In previous years, volunteers have collected over 60 tonnes of litter that has been washed up on Shetland beaches or thrown from car windows.
Despite seeing a similar number of volunteers as in previous years and putting in a similar number of hours, the weight of rubbish collected this year has fallen markedly to just over 48 tonnes.
Amenity trust head of engagement Sandy Middleton said: “We are not sure exactly why the weight of rubbish collected this year has reduced, particularly as the number of volunteers and hours put in has not reduced.

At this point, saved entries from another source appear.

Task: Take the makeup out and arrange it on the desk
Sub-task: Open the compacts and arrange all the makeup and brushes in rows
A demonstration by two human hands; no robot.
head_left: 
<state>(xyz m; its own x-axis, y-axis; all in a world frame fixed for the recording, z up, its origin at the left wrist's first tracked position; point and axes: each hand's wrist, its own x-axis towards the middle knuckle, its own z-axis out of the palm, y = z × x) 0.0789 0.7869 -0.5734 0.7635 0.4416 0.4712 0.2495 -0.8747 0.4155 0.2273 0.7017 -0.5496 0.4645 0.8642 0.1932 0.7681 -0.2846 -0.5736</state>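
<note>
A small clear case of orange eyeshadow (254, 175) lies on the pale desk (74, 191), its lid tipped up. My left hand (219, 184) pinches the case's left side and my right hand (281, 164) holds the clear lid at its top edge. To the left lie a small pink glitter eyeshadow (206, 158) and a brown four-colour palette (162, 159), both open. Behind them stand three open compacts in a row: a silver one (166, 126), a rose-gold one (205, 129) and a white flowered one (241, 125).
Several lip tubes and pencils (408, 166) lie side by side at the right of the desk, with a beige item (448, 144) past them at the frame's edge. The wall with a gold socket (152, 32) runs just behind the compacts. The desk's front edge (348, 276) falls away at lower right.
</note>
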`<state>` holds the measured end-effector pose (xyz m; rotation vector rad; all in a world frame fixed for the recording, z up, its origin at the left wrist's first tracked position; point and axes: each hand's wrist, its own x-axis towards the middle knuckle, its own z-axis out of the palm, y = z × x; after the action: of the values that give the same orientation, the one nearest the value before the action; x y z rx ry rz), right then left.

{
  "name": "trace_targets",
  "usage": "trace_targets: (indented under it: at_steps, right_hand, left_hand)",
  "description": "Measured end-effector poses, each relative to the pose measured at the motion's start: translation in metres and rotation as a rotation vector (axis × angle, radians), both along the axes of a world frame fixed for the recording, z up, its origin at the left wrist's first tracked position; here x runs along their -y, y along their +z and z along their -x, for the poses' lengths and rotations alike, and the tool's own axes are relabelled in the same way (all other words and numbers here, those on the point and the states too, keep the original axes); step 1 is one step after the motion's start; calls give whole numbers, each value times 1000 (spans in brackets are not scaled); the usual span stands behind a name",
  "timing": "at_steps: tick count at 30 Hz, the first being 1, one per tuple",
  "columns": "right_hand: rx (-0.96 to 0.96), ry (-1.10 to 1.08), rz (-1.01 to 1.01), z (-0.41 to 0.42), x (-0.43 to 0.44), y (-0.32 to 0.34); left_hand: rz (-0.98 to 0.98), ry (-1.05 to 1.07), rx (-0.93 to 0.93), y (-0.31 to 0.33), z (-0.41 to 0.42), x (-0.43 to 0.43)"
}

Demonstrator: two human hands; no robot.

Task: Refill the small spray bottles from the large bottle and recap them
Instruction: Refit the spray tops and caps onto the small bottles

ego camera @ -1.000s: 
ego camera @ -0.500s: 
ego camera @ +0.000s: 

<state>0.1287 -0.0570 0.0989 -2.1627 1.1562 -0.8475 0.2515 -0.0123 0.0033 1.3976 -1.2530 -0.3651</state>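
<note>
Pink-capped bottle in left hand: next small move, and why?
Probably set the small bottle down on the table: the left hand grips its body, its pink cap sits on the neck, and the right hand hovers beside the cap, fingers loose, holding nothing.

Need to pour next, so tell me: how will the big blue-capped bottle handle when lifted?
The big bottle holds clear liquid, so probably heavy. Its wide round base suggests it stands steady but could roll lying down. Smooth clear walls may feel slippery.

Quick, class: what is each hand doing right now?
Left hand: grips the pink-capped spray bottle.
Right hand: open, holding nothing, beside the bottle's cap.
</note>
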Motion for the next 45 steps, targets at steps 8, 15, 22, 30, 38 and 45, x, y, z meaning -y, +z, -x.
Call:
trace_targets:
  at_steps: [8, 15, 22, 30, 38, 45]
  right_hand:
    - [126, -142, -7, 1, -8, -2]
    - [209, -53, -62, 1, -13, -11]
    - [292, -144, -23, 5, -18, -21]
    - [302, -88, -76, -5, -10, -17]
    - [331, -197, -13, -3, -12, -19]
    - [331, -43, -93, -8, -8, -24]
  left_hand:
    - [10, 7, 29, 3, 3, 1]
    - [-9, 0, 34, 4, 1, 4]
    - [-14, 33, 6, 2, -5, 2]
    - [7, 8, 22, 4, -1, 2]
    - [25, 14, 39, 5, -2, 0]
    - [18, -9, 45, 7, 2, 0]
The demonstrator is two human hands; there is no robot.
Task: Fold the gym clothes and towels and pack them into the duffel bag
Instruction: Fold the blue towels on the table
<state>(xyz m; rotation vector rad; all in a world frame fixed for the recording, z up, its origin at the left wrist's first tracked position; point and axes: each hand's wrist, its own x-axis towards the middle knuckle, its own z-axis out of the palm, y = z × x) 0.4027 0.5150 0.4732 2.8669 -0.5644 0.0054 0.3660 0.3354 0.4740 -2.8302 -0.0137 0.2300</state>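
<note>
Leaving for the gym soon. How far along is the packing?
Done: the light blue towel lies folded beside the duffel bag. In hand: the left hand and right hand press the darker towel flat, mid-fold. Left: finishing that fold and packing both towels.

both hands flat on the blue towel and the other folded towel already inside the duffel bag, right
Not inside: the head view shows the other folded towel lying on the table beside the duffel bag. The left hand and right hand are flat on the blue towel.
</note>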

“We think there may be a number of contributing factors. Many of the groups reported that they spent much of their time this year collecting micro-plastics and small bits of fishing nets which is really time consuming.
“These items weigh far less than the big bulky items but in some ways are far more important for us to collect as they are the ones that cause greatest risk to our wildlife.
“We also had less big storms this year directly before the clean-up so there may have been less large items on the beaches. We are also seeing more and more people doing mini beach cleans year round which may have helped.”
This year over 4,500 volunteers participated in the clean-up with 240 groups covering over 1,075 kilometres.
Each group cleaned up an average of nearly three miles of coastline and roadside verges amounting to 13,500 volunteer hours. That is estimated to be worth the equivalent of over £120,000 in paid work.
Ms Middleton added: “People in Shetland are immensely proud of their incredible natural environment and rightly so. This is why we continue to see so many people turn out every year to help care for it.
“We couldn’t run the event without them and we are extremely grateful to our partners the Shetland Islands Council and sponsors Enquest, Shetland Charitable Trust, and Tesco Bags of Help who all help to make it happen.”